The results in the 2021 bomb-threat incident are under seal and it’s not clear whether the charges were dismissed, it is puzzling why Aldrich still had access to deadly weapons after the incident.
Authorities at the time said no explosives were found, but gun-control advocates have asked why police didn’t use Colorado’s “red flag” laws to seize the weapons Aldrich’s mother says her son had.
Allen declined to answer questions related to the 2021 bomb threat following Wednesday’s court hearing.
The weekend assault took place at a nightclub known as a sanctuary for the LGBTQ community in this mostly conservative city of about 480,000 about 70 miles south of Denver.

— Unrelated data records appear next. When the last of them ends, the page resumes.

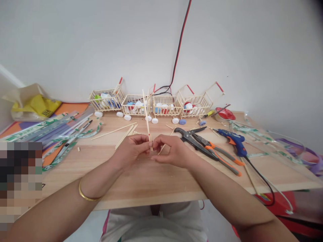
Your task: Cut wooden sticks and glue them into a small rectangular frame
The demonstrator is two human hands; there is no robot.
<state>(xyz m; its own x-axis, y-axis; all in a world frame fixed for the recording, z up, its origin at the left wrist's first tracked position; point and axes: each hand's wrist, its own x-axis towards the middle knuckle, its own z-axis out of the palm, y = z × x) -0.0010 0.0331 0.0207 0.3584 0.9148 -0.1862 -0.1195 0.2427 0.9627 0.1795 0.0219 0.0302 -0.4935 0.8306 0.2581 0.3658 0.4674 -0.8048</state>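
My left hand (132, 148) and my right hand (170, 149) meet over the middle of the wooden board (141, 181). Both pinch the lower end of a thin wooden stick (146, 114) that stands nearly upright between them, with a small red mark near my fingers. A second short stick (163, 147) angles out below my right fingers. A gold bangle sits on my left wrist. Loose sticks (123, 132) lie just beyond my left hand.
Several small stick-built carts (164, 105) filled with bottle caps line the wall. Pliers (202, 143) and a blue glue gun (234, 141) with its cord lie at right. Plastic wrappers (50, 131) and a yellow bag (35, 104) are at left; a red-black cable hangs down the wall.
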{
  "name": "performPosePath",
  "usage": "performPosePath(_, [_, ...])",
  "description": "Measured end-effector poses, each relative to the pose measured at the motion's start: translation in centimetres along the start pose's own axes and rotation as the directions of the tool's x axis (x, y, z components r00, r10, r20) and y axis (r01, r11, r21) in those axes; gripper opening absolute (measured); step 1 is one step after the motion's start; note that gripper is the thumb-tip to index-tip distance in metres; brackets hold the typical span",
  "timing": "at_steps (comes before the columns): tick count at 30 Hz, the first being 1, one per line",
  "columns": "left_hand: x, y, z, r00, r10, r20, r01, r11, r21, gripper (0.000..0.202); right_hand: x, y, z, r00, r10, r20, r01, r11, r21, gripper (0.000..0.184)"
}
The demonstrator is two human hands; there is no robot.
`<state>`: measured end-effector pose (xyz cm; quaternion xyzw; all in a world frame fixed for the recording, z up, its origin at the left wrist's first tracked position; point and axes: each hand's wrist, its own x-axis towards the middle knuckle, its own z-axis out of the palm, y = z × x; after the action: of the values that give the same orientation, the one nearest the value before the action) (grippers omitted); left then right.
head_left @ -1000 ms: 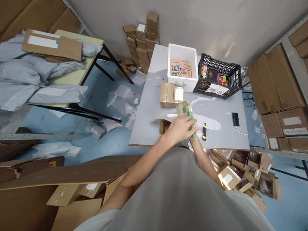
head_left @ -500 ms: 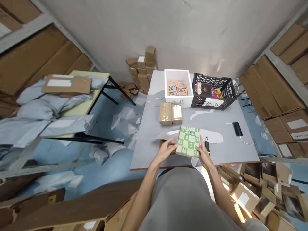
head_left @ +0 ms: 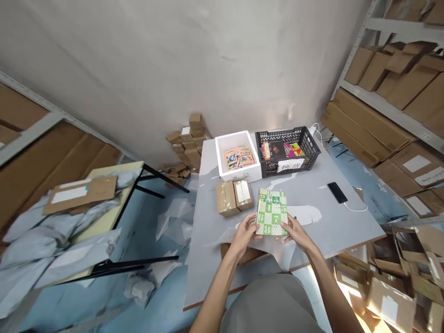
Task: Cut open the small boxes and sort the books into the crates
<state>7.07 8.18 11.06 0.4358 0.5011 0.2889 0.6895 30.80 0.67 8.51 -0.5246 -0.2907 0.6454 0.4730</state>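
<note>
A thick green-and-white checkered book (head_left: pixel 272 212) with numbers on its cover is held tilted above the table's near side. My left hand (head_left: pixel 247 231) grips its lower left corner, thumb on the cover and fingers beneath. At the lower right edge, my right hand (head_left: pixel 294 230) pinches it the same way. Under and beside my left hand lies a brown cardboard piece (head_left: pixel 248 255), partly covered. Just beyond the book, two small taped cardboard boxes stand side by side: a wider box (head_left: pixel 227 198) and a narrower one with a white label (head_left: pixel 243 193).
On the grey table (head_left: pixel 208 259) stand a white foam box (head_left: pixel 243 175) of colourful packets and a black plastic crate (head_left: pixel 310 157) holding books. A phone (head_left: pixel 336 192) on a cable lies right. Wrapped parcels (head_left: pixel 65 240) cover the left table; cartons (head_left: pixel 388 300) crowd the right floor.
My view has tilted up and turned slightly. The book is now more upright, with both hands at its lower corners. The yellow-black cutter beside my right hand is now mostly hidden.
</note>
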Motion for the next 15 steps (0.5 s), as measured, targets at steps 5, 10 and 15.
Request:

A longtime Club Q patron who was shot said the club’s reputation made it a target. Speaking in a video statement released by UC Health Memorial Hospital, Ed Sanders said he thought about what he would do in a mass shooting after the 2016 massacre of 49 people at the Pulse gay nightclub in Orlando, Florida.
“I think this incident underlines the fact that LGBT people need to be loved,” said Sanders, 63. “I want to be resilient. I’m a survivor. I’m not going to be taken out by some sick person.”
Authorities said Aldrich used a long rifle and was stopped by two club patrons including former Army Major Richard Fierro, who told reporters that he took a handgun from Aldrich, hit the attacker with it and pinned down the assailant with help from another person until police arrived.
The victims were Raymond Green Vance, 22, a Colorado Springs native who was saving money to get his own apartment; Ashley Paugh, 35, a mother who helped find homes for foster children; Daniel Aston, 28, who had worked at the club as a bartender and entertainer; Kelly Loving, 40, whose sister described her as “caring and sweet”; and Derrick Rump, 38, another club bartender known for his wit.
A database run by the AP, USA Today and Northeastern University that tracks every mass killing in America going back to 2006 shows that the U.S. has now had 40 mass killings so far in 2022. That compares with 45 for all of 2019, the highest year in the database, which defines a mass killing as at least four people killed, not including the killer.